Margiotta v. Christian Hospital Northeast Northwest

315 S.W.3d 342, 30 I.E.R. Cas. (BNA) 550, 2010 Mo. LEXIS 12
CourtSupreme Court of Missouri
DecidedFebruary 9, 2010
DocketSC 90249
StatusPublished
Cited by55 cases

This text of 315 S.W.3d 342 (Margiotta v. Christian Hospital Northeast Northwest) is published on Counsel Stack Legal Research, covering Supreme Court of Missouri primary law. Counsel Stack provides free access to over 12 million legal documents including statutes, case law, regulations, and constitutions.

Bluebook
Margiotta v. Christian Hospital Northeast Northwest, 315 S.W.3d 342, 30 I.E.R. Cas. (BNA) 550, 2010 Mo. LEXIS 12 (Mo. 2010).

Opinions

WILLIAM RAY PRICE, JR., Chief Justice.

I. Introduction

Daniel J. Margiotta, an at-will medical image technician, brought a wrongful termination action against his former employer, Christian Hospital Northeast Northwest (“Hospital”), alleging that the Hospital terminated him for reporting violations of federal and state regulations. The trial court granted summary judgment in favor of the Hospital. The judgment is affirmed.

II. Facts and Procedural Posture

A. The Procedure for Summary Judgment 1

The required procedure for summary judgment motions is found in Rule 74.04. The party seeking summary judgment must attach “a statement of uncon-troverted material facts ... [stated] with particularity in separately numbered paragraphs ” and supported “with specific references to the pleadings, discovery, exhibits, or affidavits.” Rule 74.04(c)(1) (emphasis added). The responding party must then “admit or deny each of the movant’s factual statements in numbered paragraphs” based on the record.
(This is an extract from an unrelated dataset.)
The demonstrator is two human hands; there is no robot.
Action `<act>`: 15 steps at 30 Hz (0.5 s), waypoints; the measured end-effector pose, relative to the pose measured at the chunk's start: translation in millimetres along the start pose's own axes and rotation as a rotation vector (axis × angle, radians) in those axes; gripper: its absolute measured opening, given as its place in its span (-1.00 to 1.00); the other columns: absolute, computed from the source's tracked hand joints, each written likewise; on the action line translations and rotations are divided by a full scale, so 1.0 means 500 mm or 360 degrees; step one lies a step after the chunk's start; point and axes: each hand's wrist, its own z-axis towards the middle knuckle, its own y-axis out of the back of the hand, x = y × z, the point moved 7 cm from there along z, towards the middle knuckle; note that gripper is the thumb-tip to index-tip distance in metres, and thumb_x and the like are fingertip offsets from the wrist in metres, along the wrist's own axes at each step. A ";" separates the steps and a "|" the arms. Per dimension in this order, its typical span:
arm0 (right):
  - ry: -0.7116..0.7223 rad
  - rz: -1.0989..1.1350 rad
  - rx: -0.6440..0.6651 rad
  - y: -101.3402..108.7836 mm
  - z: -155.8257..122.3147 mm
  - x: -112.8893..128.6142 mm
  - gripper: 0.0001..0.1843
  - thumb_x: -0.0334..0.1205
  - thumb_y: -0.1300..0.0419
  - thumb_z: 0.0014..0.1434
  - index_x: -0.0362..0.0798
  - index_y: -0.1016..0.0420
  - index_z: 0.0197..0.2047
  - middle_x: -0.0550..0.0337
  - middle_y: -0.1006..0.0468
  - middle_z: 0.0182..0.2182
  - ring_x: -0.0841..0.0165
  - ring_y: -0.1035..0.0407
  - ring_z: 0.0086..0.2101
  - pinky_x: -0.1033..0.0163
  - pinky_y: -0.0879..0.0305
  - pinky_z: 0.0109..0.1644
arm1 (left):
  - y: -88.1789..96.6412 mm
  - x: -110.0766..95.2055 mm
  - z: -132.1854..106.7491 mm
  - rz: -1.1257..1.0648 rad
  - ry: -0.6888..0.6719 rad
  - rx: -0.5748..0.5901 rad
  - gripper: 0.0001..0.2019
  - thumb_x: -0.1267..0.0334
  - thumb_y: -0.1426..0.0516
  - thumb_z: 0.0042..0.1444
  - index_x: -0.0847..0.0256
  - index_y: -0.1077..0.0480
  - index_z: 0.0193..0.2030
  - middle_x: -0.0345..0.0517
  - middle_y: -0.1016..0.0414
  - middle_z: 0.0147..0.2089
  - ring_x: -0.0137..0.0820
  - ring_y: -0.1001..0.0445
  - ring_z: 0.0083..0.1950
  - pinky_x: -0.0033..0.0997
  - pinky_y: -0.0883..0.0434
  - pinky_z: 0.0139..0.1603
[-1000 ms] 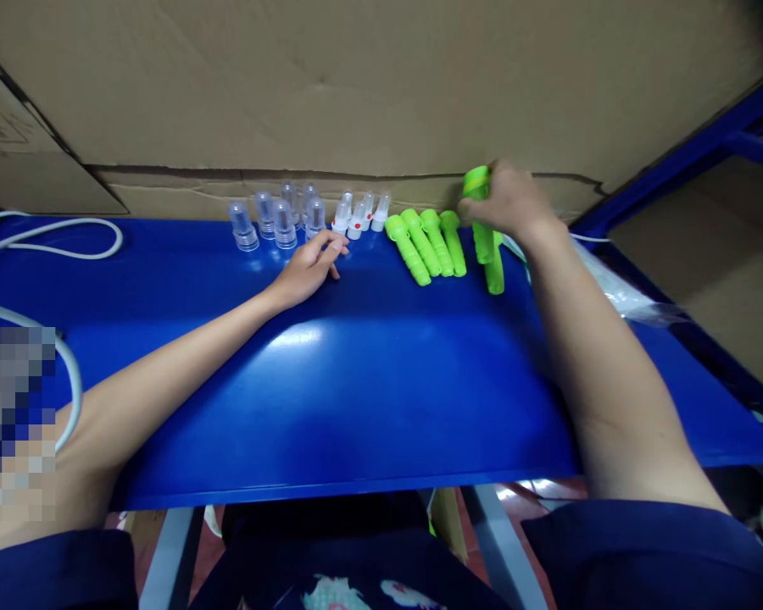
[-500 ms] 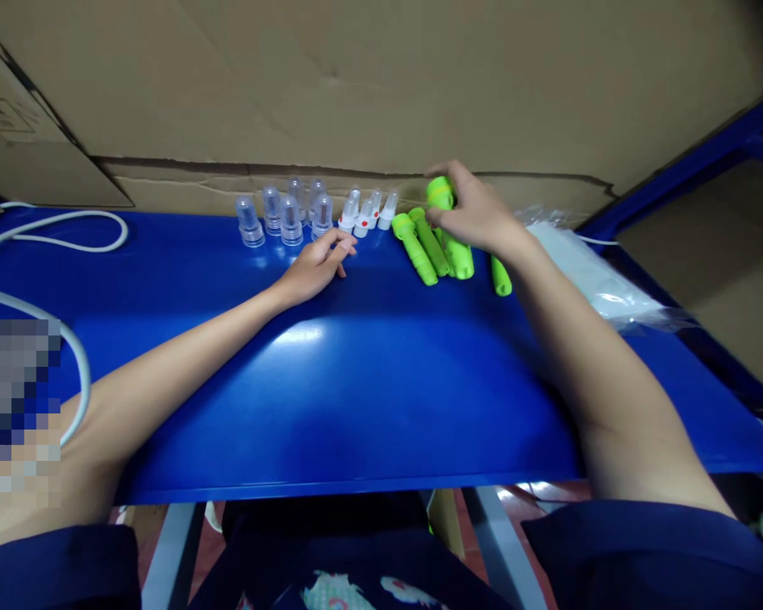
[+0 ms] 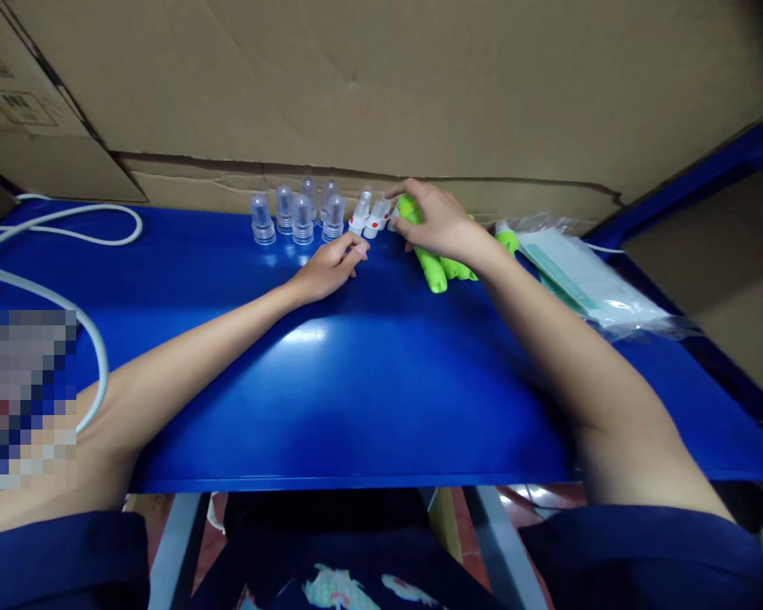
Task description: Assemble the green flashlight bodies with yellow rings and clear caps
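Note:
My right hand (image 3: 440, 224) lies over a row of bright green plastic tubes (image 3: 433, 269) near the back of the blue table (image 3: 369, 373), its fingers curled on one green tube at the left end of the row. My left hand (image 3: 331, 264) rests on the table just in front of the small white caps with red dots (image 3: 372, 222), fingers loosely bent and holding nothing. Several clear plastic caps (image 3: 298, 216) stand upright to the left of the white ones. One more green tube (image 3: 507, 240) shows behind my right wrist.
A clear plastic bag (image 3: 585, 280) lies at the right of the table. White cable (image 3: 69, 246) loops over the left side. Cardboard boxes (image 3: 381, 93) form a wall right behind the parts. A blue frame rail (image 3: 705, 161) runs at the right.
My right hand carried a green tube from the right end of the row leftward and down onto the tubes beside the white caps. My left hand stayed put.

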 end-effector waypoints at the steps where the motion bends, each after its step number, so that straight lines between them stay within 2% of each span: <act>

Rule 74.04(c)(1). The response “may also set forth additional material facts that remain in dispute presented in consecutively numbered paragraphs,” to which the movant must respond with a supplemental statement that controverts each factual assertion from the record. Id. “A denial may not rest upon the mere allegations or denials of the party’s pleading.” Rule 74.04(c)(2). This procedure is not discretionary; it is mandatory and must be followed.

B. Uncontroverted and Controverted Facts

It is uncontroverted that Daniel Margi-otta was an at-will medical technician in the Hospital’s CT scan unit from April 2005 until his termination on December 8, 2007. Although the remaining facts are controverted, they are not material to the [345]*345judgment as a matter of law and serve only to provide context for this case.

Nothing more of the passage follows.